A final characteristic of the dustbin fairing which is notable, was the effect of cross winds upon the stability of a dustbin equipped motorcycle, especially at high speed. As the dustbin fairing's surface area extended forward of that of the non-dustbin frame-mounted, fairing—the location of the center of pressure resulting from a crosswind blowing laterally from a perpendicular direction upon the dustbin fairing, would more forward, than that of the location of the center of pressure on a non-dustbin motorcycle fairing. However, because of the relatively light weight of the dustbin fairing in relation to the combined weight of the motorcycle and rider, a the lateral aerodynamic center of pressure is moved forward, while the center of mass of the total weight of the vehicle did not move forward to a corresponding amount. Therefore the front of the dustbin fairing equipped motorcycle has an increased tendency to be turned away from the intended straight-line direction of travel, in a lateral fashion, in direct reaction to, and as a direct result of the crosswind imparting a moment of force upon the more forward located, lateral center of aerodynamic pressure found in the forward extending dustbin type. This last characteristic resulted in the dustbin style fairing being harder to control in windy conditions than either non-dustbin style fairing equipped motorcycles, or motorcycles without any fairings. Thus the dustbin type fairing was generally thought to be more dangerous to use in racing conditions in any type of intemperate weather, which contributed to its exclusion from competitive racing in Europe.

BACKGROUND OF THE INVENTION—OBJECTS AND ADVANTAGES

The overall objectives of the invention described in this patent are to reduce the negative effects of aerodynamic drag upon the motorcycle and rider for the purpose of increasing the fuel efficiency and performance of the motorcycle, while simultaneously increasing the comfort and safety of the rider. More specifically, the objects and advantages of the present invention are to provide aerodynamic drag reduction superior to that of the historical frame-mounted dustbin fairing, which encloses the front wheel and fork assembly, and also that of motorcycles with existing frame-mounted fairings, by additionally improving the aerodynamic efficiency and safety over that of the historical dustbin fairing; while also providing the necessary and practical, lateral turning ability of motorcycles equipped with only fork-mounted fairings—by the following objects and advantages of the present invention:

To provide the superior aerodynamic leading surfaces attendant to the enclosure of the leading edge of the front wheel and fork assembly and handlebar, by aerodynamically efficient upper and lower frontal fairing sections attached directly to the front fork assembly, with a frame mounted fairing extending to form a yoke around the front fork assembly and sides of the motorcycle, between the upper and lower frontal fairing sections without significant gap or spacing.

to provide for the placement of a radiator(s) in and flush with the surface area of the frontal portion of the frame mounted fairing yoke substantially above the front wheel; to preclude the need for a large opening in the fairing formerly required for engine cooling in more conventional frame mounted fairing types, thus decreasing aerodynamic drag.

to provide the ability for the rider to execute a turn of the motorcycle to a degree found on any other road legal motorcycle, equipped with or without a fairing.
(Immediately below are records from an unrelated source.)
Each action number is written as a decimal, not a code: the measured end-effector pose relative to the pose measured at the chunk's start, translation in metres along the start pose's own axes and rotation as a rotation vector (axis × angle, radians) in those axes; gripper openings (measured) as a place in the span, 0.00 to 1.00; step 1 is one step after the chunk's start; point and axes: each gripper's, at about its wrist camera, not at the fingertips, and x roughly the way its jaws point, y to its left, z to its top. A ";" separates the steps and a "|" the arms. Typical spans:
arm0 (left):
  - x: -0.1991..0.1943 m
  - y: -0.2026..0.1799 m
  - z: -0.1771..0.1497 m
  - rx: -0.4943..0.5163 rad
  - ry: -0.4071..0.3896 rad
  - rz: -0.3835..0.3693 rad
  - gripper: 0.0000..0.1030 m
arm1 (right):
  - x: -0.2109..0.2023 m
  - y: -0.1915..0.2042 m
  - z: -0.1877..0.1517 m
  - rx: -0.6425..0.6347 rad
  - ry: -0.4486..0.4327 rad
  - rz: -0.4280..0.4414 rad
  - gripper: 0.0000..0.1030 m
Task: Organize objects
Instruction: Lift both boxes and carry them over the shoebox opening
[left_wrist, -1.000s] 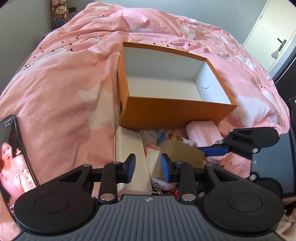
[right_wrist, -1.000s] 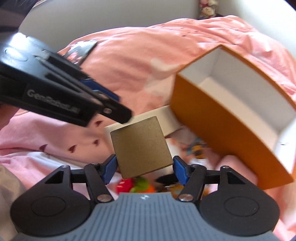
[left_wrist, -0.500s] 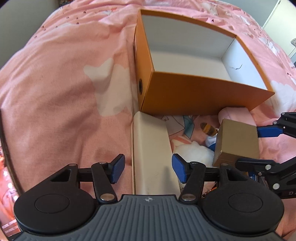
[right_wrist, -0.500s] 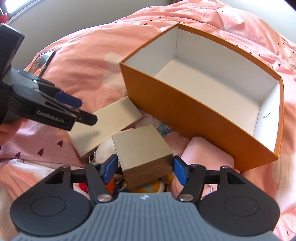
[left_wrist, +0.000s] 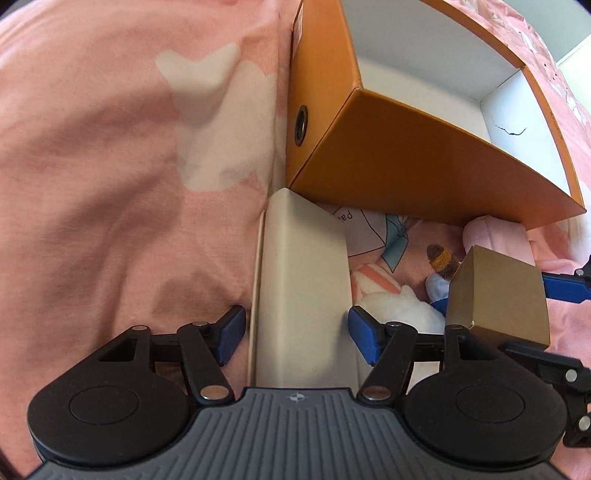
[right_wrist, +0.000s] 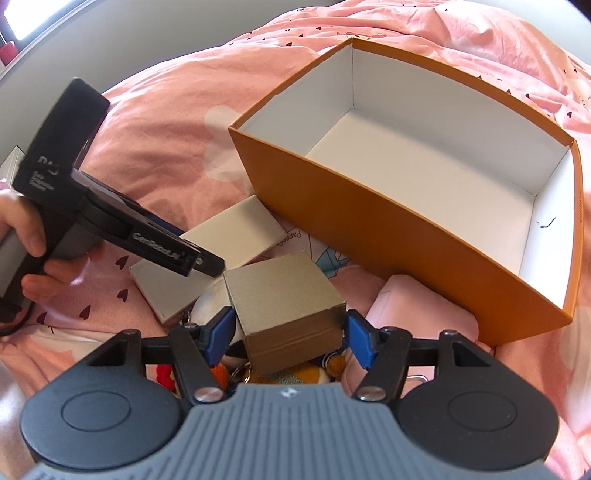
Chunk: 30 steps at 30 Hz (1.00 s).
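While the orange box (right_wrist: 424, 236) sits empty on the pink bedding (left_wrist: 110, 166), the cream flat box (left_wrist: 303, 288) runs lengthwise straight ahead between the parted left gripper (left_wrist: 297, 328) pads. Right gripper (right_wrist: 288, 334) straddles the brown cardboard box (right_wrist: 284, 295); contact unclear. Keychains crowd beneath.

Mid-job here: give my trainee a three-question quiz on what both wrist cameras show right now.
1. True or false: the large orange cardboard box already holds an item.
2. What sits between the right gripper fingers?
A. flat cream rectangular box
B. small gold-brown cardboard cube box
C. pink soft pouch
3. Fill in: the left gripper, open, straddles the flat cream box lying on the pink ____.

Key: 1 false, its white interior is empty; 2 B; 3 bedspread.
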 end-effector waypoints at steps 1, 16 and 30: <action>0.002 -0.001 0.002 -0.009 0.003 -0.003 0.68 | 0.001 -0.001 0.000 0.002 0.001 0.001 0.65; -0.011 0.006 0.006 -0.155 -0.021 -0.017 0.44 | 0.013 -0.003 0.000 0.022 0.017 0.020 0.66; 0.011 0.015 0.016 -0.209 0.035 -0.036 0.50 | 0.016 0.000 0.004 0.022 0.014 0.032 0.66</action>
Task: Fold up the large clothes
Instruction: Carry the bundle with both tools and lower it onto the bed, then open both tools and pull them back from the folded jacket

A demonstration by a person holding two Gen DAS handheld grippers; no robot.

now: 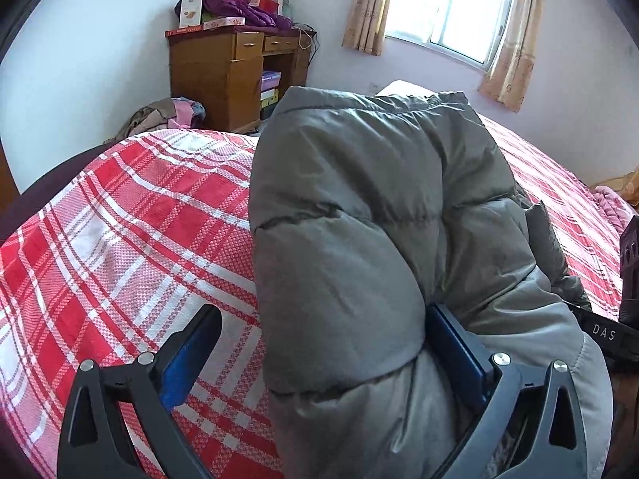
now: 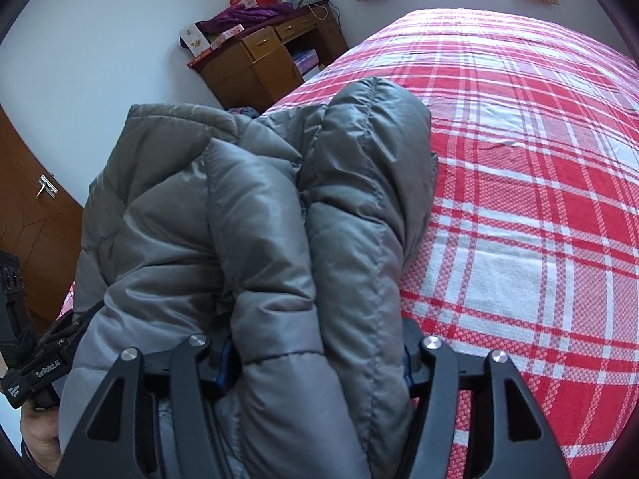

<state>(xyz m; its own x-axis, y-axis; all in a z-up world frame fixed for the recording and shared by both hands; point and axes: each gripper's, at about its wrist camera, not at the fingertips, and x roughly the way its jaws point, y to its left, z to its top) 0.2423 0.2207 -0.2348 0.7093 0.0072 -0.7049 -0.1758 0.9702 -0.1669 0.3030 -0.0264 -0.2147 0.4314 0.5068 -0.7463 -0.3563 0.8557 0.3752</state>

By mounting the frontal fairing portions only to the front fork assembly, and by positioning the above noted frame mounted fairing yoke top and lower vertical edges to the opposing vertical edges of the frontal fairing sections, and by shaping these edges to be positioned perpendicular to the axis of rotation of the front fork assembly, and thus allowing the frontal sections—when the rider rotates the handle bar laterally to execute a turn—to freely rotate independently of the frame mounted fairing yoke, and to return to their original positions with the frame mounted fairing yoke section once the handle bar is returned to its original position allowing a straight forward direction of travel of the motorcycle, thereby allowing the rider to execute any turn, with full freedom of lateral rotation of the handlebars in either direction.

and to further provide that ability to turn without the large lateral hole or opening found on the bottom of the historical dustbin fairing located to both sides of the front wheel, which is eliminated in this invention by the fairing sections enclosing the front wheel and handlebar, being mounted only to the front fork assembly, thus turning in common laterally with the front fork and wheel assembly, thus allowing for very close lateral spacing between the front wheel and the fairing, which again results in a more aerodynamic and efficient surface.
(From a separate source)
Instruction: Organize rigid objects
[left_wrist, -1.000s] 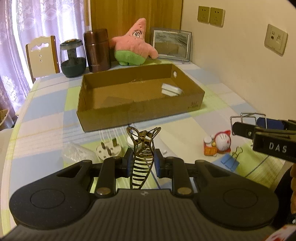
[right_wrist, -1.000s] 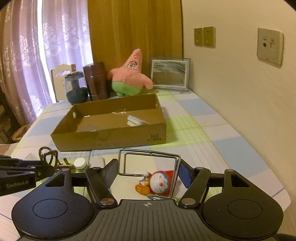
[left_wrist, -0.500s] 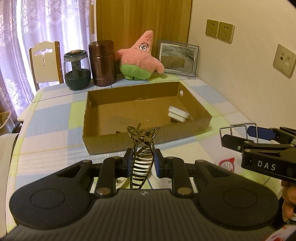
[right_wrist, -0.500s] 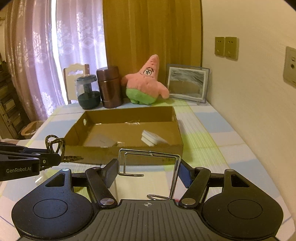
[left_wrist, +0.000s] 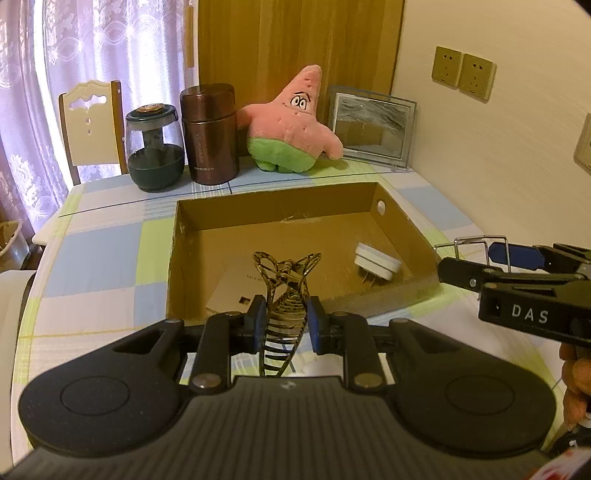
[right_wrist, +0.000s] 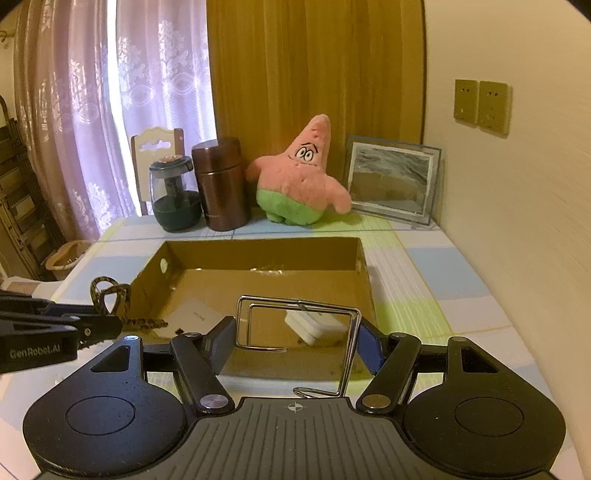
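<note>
Carrying two items toward the open brown cardboard box (left_wrist: 295, 221) is the step in hand: both grippers hover at its near wall, neither load released yet. The left gripper (left_wrist: 283, 321) has its fingers clenched on a tortoiseshell-patterned hair claw clip (left_wrist: 284, 295), slim and ribbed with looped tips, held upright above the box's near edge. The right gripper (right_wrist: 295, 341) grasps a bent silver wire clip (right_wrist: 295, 325), a rectangular frame spanning the gap between its fingers (right_wrist: 369, 349), poised over the near right part of the box.

Inside lie a white plug adapter (left_wrist: 376, 262) at the right and a pale card (left_wrist: 236, 291) near the front. Judging by this, the next move calls for lowering each piece past the wall onto bare cardboard floor, then letting go, keeping the springy wire from snagging. The box sits mid-desk on the checked cloth (left_wrist: 103, 251).
</note>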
to provide increased linear stability of the motorcycle from the effects of crosswinds, by moving the center of mass of the motorcycle forward by utilizing the void created by the fairing enclosure above the front wheel, to install auxiliary motorcycle components such as the battery, headlight, toolkit, radiator, and cooling fluid reservoir, this alternately would have the effect of increased linear stability of the motorcycle in crosswind conditions by moving the lateral center of air pressure rearward in relation to the lateral center of mass, and thus creating a weather vane effect, wherein the center of lateral air pressure, having moved further to the back of the motorcycle in relation to the center of mass, thus resulting in cross winds having a tendency to push the rear of the motorcycle downwind from the front of the motorcycle, thus at least partially negating the effect of crosswinds upon the lateral direction of the front of the motorcycle,

to provide improved lateral stability and cornering adhesion of the front tire, by moving the location of the auxiliary components noted above, from the more customary rearward mounting locations to the more forward area within the spatial void created there by the semi-circular ascending curve of the top of the frontal portion of the fairing approximately above the front wheel.
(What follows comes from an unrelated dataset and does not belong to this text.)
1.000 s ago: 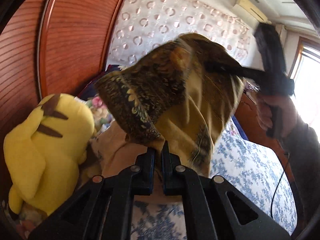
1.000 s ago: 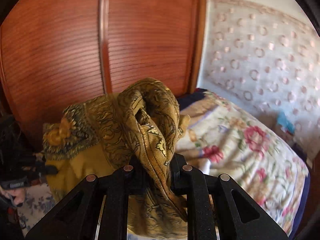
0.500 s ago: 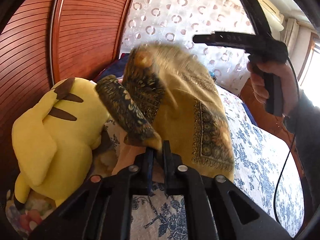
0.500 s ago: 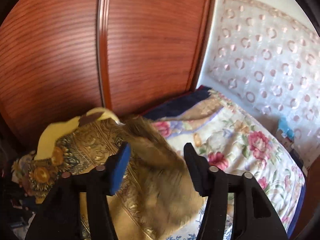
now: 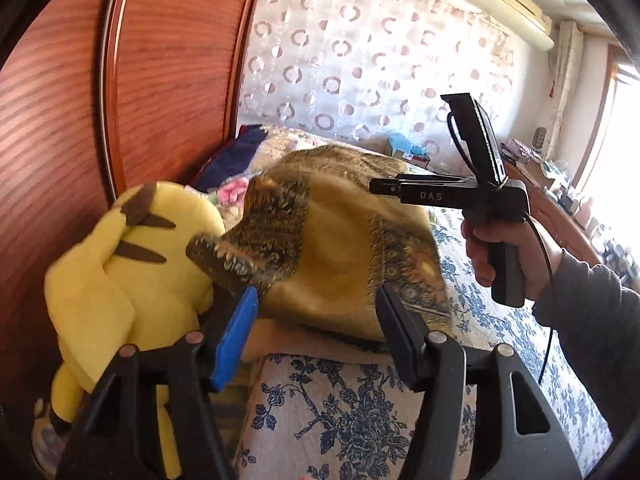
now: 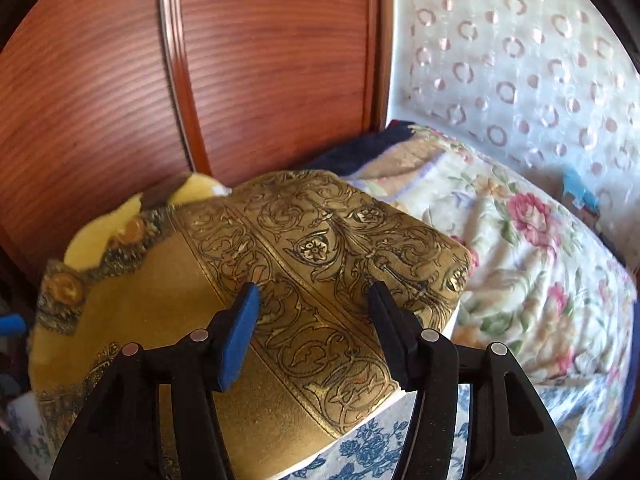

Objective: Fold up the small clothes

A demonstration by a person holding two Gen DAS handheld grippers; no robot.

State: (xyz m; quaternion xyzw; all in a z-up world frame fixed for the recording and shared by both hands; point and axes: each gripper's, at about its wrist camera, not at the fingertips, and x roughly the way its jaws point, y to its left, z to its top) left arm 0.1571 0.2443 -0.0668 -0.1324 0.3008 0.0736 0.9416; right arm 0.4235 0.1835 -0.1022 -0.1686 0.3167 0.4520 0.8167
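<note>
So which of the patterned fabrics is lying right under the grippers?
The gold scarf with dark scrollwork; the blue-flowered sheet lies beneath it, and the rose-print quilt sits beyond.

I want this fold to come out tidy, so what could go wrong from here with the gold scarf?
1. The gold scarf lies draped over something raised on the bed rather than flat, so it may slide or sag out of shape.
2. One corner trails against the yellow plush toy and could snag on it.
3. The left gripper is opening with the cloth's edge between its jaws, and the right gripper is open above the cloth, so nothing pins the fold.
</note>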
to provide further increases in the aerodynamic efficiency of the fairing by incorporating the front turn signals into the surface and contours of the fairing;

to provide superior wind and weather protection for the rider, and especially for the rider's hands and upper body;

to provide reduction of wind buffeting and noise, by the superior smooth aerodynamic shape of the invention over the rough exposed surfaces created by the many forward-located components not enclosed on other types of motorcycle fairing;

to provide increased front wheel traction and stability by increasing aerodynamic dow forces upon the front wheel of the motorcycle, while reducing the transfer of weight upon the rear wheel caused by the effect of a reduction of oncoming wind striking the upper body of the rider and being transferred to the rear wheel.

to increase storage area by using that space under the seat that is most commonly used for items such as the battery and took kit from that traditional location under the seat of the motorcycle, thereby creating an additional storage space.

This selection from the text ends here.